Why count(1) Isn’t Faster Than count(*) in MySQL – Real‑World Test
A practical MySQL InnoDB test shows that count(1) and count(*) have almost identical performance, explains the underlying index usage, and clarifies why MyISAM can count rows faster due to its storage design.
Someone claimed that count(1) is faster than count(*) in MySQL. This article disproves that claim with a detailed InnoDB test.
Conclusion: The performance difference between the two functions is negligible.
1. Practice
A table named user with one million rows was created.

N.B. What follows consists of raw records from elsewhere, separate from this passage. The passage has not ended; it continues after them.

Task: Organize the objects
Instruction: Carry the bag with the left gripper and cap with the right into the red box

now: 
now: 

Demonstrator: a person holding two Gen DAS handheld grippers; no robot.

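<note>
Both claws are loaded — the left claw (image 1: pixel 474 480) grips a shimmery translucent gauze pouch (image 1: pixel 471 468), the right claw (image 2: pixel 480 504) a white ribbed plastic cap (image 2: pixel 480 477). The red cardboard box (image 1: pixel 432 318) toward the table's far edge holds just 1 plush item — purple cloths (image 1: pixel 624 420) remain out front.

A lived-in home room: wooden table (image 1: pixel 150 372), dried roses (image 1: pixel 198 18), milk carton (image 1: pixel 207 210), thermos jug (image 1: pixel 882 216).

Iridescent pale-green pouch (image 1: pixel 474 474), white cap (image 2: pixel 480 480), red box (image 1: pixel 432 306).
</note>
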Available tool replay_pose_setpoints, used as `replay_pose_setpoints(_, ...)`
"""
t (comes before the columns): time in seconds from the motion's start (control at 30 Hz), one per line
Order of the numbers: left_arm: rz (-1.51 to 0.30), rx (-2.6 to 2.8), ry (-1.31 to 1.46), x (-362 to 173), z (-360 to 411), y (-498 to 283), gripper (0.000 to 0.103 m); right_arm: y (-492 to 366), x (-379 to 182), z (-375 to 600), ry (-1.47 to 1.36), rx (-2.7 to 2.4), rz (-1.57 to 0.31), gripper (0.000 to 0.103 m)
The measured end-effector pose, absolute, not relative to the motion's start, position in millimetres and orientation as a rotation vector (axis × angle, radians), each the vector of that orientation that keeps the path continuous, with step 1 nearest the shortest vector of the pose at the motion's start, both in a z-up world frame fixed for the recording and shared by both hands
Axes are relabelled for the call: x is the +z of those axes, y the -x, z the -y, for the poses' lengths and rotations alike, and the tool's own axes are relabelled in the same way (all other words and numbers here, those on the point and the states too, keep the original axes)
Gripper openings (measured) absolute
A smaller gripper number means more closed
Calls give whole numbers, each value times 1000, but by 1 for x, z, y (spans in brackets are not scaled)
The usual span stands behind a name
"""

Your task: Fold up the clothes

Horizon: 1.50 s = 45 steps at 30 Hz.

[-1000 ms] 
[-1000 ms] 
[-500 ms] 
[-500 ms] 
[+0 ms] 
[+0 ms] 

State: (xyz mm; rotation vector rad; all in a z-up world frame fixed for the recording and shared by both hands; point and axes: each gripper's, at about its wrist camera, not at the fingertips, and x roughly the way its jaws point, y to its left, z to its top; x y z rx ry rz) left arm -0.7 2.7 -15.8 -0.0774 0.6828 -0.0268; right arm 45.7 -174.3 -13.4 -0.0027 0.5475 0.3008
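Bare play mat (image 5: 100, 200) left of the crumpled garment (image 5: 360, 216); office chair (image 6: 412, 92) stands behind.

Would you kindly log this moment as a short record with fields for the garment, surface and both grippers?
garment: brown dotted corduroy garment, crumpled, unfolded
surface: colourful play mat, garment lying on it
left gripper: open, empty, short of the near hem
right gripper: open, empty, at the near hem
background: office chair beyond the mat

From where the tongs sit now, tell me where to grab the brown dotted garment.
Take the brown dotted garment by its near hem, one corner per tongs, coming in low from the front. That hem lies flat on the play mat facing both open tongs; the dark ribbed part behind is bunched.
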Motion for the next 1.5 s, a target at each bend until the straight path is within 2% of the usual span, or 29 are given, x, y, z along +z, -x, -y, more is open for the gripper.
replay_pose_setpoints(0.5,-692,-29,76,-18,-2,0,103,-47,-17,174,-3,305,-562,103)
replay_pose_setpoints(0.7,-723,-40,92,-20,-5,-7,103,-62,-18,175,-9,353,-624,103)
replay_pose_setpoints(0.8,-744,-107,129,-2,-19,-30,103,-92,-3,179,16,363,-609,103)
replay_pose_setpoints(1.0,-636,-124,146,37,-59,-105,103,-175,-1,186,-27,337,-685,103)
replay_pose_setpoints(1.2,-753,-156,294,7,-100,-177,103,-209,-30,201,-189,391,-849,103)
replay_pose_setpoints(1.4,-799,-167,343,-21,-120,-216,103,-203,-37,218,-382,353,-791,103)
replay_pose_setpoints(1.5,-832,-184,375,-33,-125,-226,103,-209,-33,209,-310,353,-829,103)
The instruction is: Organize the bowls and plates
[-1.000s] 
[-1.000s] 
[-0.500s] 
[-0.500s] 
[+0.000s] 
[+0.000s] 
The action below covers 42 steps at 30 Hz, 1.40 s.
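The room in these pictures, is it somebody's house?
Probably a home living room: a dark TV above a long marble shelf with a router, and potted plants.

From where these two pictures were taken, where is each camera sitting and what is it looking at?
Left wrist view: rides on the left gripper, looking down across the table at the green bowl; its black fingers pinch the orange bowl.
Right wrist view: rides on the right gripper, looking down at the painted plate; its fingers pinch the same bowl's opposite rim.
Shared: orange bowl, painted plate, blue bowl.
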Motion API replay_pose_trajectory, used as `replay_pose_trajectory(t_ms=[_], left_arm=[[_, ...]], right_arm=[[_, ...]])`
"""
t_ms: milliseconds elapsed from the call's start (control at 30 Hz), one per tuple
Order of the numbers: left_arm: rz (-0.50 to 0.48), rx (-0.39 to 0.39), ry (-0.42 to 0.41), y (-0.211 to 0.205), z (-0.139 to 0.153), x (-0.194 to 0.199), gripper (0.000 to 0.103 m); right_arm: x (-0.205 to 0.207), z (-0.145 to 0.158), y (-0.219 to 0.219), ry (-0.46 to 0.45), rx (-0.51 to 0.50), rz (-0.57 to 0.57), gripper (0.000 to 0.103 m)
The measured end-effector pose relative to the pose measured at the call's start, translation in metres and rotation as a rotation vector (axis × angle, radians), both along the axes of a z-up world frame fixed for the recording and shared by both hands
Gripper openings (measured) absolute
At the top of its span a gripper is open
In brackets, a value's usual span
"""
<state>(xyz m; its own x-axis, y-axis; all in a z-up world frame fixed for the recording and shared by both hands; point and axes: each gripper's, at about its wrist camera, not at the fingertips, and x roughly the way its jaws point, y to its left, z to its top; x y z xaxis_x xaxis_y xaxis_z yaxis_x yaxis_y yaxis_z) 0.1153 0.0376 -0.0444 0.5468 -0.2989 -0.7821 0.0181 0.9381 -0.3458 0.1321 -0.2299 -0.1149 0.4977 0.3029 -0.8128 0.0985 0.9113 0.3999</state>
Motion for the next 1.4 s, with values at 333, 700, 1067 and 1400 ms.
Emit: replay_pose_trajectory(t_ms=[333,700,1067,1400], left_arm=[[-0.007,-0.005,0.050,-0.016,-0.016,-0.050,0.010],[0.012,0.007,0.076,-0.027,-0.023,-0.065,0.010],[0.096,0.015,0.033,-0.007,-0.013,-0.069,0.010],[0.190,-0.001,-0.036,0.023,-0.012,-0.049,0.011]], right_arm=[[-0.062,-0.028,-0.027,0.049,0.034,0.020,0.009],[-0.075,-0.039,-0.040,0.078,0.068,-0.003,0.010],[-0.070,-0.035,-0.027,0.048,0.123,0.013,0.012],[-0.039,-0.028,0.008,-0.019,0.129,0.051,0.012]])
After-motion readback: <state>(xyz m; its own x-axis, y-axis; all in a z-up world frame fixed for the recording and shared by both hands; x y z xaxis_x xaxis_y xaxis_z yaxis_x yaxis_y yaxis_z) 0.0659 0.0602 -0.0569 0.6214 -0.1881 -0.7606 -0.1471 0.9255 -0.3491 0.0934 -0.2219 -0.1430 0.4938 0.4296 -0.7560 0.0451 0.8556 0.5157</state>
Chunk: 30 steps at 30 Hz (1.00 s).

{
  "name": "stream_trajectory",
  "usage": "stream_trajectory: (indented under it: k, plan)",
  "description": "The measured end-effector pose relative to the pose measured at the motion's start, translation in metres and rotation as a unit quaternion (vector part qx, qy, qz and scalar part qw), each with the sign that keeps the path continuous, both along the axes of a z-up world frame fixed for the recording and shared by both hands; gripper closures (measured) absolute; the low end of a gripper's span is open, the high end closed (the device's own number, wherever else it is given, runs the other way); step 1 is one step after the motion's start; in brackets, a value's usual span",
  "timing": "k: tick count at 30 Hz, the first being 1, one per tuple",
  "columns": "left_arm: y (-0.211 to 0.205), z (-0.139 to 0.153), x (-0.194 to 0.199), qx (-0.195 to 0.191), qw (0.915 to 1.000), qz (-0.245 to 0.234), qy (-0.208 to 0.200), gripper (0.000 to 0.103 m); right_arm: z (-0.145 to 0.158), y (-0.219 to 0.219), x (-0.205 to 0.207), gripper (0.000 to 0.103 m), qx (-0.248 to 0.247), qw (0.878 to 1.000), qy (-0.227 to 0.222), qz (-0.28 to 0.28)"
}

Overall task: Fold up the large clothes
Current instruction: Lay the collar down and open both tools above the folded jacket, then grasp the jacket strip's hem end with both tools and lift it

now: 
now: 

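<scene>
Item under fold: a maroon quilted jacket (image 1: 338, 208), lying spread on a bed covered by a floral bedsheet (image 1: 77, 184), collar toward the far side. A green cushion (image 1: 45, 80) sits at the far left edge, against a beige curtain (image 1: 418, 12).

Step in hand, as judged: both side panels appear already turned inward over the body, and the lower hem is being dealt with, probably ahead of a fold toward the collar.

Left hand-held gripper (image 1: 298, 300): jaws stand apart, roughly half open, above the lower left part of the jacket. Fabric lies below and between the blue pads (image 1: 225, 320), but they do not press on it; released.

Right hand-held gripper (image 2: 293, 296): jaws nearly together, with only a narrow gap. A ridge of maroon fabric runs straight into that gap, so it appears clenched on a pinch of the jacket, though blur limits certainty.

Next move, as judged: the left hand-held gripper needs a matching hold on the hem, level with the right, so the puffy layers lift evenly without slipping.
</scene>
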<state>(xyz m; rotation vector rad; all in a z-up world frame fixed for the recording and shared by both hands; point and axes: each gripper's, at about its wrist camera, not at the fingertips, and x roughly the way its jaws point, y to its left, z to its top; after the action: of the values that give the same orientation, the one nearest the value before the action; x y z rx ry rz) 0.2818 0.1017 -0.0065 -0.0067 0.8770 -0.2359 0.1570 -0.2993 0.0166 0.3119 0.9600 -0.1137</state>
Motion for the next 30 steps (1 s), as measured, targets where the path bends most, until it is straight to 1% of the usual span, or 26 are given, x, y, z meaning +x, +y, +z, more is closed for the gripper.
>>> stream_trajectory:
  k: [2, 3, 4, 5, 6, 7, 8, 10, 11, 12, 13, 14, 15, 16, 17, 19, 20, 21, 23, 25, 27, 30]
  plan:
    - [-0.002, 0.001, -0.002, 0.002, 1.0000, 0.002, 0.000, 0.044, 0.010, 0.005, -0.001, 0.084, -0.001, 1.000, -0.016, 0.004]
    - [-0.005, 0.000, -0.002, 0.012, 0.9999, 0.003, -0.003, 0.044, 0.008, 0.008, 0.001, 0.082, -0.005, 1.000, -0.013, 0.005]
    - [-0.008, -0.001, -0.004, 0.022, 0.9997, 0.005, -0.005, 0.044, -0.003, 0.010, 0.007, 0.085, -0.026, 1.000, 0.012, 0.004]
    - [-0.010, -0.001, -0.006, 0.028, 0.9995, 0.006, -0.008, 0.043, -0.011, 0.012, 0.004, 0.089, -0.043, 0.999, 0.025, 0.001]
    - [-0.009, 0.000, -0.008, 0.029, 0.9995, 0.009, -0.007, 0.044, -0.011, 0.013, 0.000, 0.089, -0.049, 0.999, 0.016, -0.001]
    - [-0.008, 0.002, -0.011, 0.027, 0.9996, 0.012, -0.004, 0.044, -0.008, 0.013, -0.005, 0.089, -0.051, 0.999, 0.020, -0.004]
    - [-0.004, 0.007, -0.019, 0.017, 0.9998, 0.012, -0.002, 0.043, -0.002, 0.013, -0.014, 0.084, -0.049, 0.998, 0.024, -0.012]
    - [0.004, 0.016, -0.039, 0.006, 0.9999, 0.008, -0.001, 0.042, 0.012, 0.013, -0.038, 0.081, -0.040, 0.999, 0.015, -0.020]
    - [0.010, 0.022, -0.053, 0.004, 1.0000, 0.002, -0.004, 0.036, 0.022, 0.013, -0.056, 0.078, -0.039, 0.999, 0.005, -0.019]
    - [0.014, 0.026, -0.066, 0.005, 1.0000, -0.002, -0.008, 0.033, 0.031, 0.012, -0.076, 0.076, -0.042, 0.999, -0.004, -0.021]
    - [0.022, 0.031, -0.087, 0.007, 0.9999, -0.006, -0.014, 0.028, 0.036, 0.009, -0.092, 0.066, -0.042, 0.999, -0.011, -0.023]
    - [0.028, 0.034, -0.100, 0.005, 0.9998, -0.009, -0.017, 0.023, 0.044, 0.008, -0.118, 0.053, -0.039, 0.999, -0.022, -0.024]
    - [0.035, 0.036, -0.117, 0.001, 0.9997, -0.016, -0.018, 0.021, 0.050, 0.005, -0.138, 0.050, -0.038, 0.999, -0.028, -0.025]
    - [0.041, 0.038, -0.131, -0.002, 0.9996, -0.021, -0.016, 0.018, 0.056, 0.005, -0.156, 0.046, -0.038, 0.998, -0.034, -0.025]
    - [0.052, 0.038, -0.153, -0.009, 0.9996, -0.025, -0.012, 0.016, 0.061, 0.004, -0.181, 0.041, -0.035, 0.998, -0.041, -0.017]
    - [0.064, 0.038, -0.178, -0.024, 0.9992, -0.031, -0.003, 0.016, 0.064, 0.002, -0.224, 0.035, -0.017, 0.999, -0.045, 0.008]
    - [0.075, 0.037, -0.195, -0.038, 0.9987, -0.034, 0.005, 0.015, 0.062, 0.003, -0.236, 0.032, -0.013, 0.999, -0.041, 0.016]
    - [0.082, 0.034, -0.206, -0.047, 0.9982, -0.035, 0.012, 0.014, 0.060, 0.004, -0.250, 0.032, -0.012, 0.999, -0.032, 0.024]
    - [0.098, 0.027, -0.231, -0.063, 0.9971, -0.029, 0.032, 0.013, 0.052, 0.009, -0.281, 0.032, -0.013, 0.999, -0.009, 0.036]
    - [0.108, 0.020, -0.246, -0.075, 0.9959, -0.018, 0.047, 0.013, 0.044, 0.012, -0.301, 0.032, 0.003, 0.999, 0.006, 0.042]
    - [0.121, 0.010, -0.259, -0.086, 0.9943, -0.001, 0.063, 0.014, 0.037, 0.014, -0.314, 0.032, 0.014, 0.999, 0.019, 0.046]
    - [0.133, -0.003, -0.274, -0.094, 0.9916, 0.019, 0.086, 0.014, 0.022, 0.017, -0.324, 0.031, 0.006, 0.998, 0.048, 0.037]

The schema includes a primary key id and three VARCHAR columns.
CREATE TABLE `user` (
`id` int(11) unsigned NOT NULL AUTO_INCREMENT,
`username` varchar(255) DEFAULT NULL,
`address` varchar(255) DEFAULT NULL,
`password` varchar(255) DEFAULT NULL,
PRIMARY KEY (`id`)
) ENGINE=InnoDB DEFAULT CHARSET=utf8mb4;Four count queries were executed. The first two ( count(1) and count(*)) took about 0.14 s each.
Counting by the primary key id showed a slight advantage.
2. EXPLAIN analysis
EXPLAIN reveals that the first three queries use type=index (index scan), while the last two use type=all (full table scan).
type : index means scanning only the index; all means a full table scan.
key : indicates which index is chosen (PRIMARY or NULL).
key_len : length of the used key (4 bytes for the INT primary key).
Extra : “Using index” shows that the optimizer can satisfy the query without reading the table rows.
3. Principle analysis
3.1 Primary vs. secondary index
In InnoDB, the leaf nodes of a primary (clustered) index store the full row data, while secondary indexes store only the primary key values, requiring an additional lookup (back‑table) to fetch the row.
3.2 How count works
select count(1) from usermakes InnoDB traverse the smallest index tree without reading row data, adding 1 for each leaf. select count(id) from user scans the primary index and reads the id values directly, which incurs no random I/O. select count(username) from user forces a full table scan because username is not indexed; MySQL must read each row and check for NULL. select count(*) from user is specially optimized: MySQL recognizes it as a total row count and uses the smallest index tree, effectively the same as count(1).
If a secondary index on username is added, EXPLAIN select count(*) from user shows that index being used, confirming the optimizer’s behavior.
4. MyISAM note
MyISAM stores the row count on disk, so count(*) is extremely fast. This is possible because MyISAM does not support transactions. InnoDB, which uses MVCC for transaction safety, must evaluate each row’s visibility, preventing such a shortcut.